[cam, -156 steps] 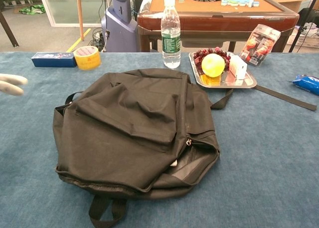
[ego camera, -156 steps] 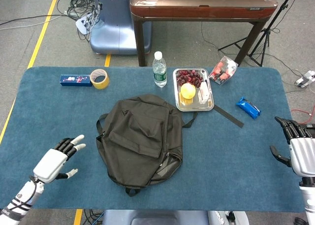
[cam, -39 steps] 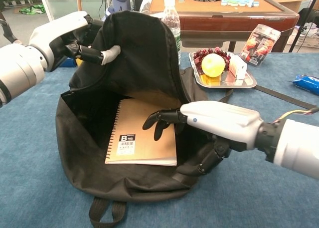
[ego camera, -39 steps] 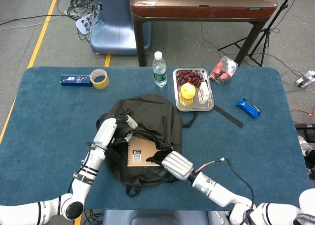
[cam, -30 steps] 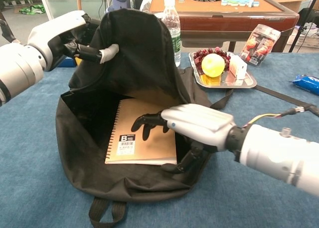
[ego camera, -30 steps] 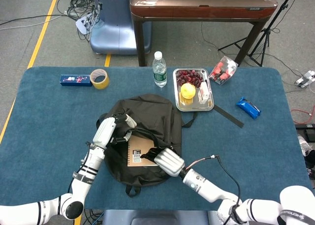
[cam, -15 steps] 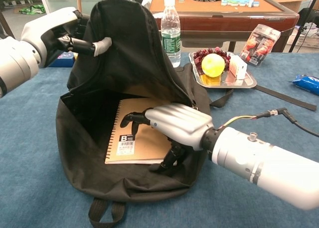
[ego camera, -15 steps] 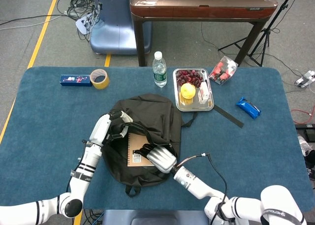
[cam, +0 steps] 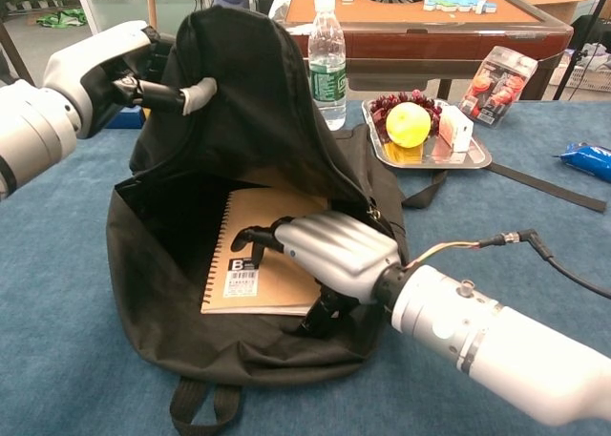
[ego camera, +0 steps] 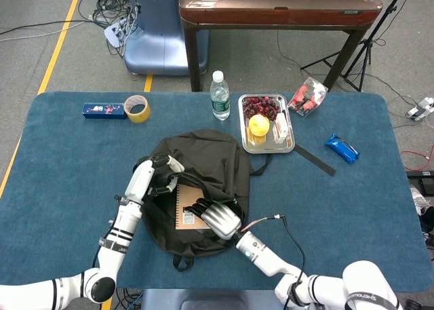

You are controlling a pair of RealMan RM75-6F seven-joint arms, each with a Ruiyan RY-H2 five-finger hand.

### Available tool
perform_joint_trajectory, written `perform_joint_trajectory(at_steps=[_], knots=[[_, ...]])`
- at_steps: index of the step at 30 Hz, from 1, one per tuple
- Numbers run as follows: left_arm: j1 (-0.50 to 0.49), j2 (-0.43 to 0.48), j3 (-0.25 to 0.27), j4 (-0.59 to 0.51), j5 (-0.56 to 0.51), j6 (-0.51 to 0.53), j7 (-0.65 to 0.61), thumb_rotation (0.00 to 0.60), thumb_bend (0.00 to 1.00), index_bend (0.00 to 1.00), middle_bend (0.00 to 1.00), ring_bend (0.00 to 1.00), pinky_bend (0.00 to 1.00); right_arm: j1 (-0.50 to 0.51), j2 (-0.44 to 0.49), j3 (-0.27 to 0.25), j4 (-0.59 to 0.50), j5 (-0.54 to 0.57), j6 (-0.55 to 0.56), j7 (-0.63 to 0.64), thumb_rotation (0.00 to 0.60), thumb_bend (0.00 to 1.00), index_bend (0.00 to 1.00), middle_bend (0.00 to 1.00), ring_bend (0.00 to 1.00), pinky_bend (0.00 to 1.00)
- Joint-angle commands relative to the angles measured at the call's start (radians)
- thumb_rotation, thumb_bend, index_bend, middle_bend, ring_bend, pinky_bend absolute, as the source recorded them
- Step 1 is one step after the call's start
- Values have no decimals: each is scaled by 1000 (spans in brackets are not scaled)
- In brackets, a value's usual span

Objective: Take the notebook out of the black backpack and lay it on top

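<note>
- The black backpack (cam: 258, 159) lies on the blue table (ego camera: 339, 208), its flap lifted at the far left by the left hand (cam: 115, 69), whose fingers pinch the fabric.
- The notebook (cam: 263, 259), a brown spiral-bound one, lies flat inside the open backpack, its spine to the left.
- The right hand (cam: 320, 250) reaches in from the near right; its dark fingers (cam: 250, 236) rest curled on the cover, thumb under the notebook's right edge.

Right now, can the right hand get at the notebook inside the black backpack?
Probably yes. The left hand holds the backpack flap up, so the notebook lies uncovered, and the right hand is already inside the opening with its fingers over the cover.
</note>
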Motion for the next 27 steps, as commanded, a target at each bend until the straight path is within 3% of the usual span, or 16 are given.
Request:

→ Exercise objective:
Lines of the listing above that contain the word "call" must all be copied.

→ Result for this task:
- Joint-angle commands relative to the angles measured at the call's start (radians)
- Step 1 is one step after the call's start

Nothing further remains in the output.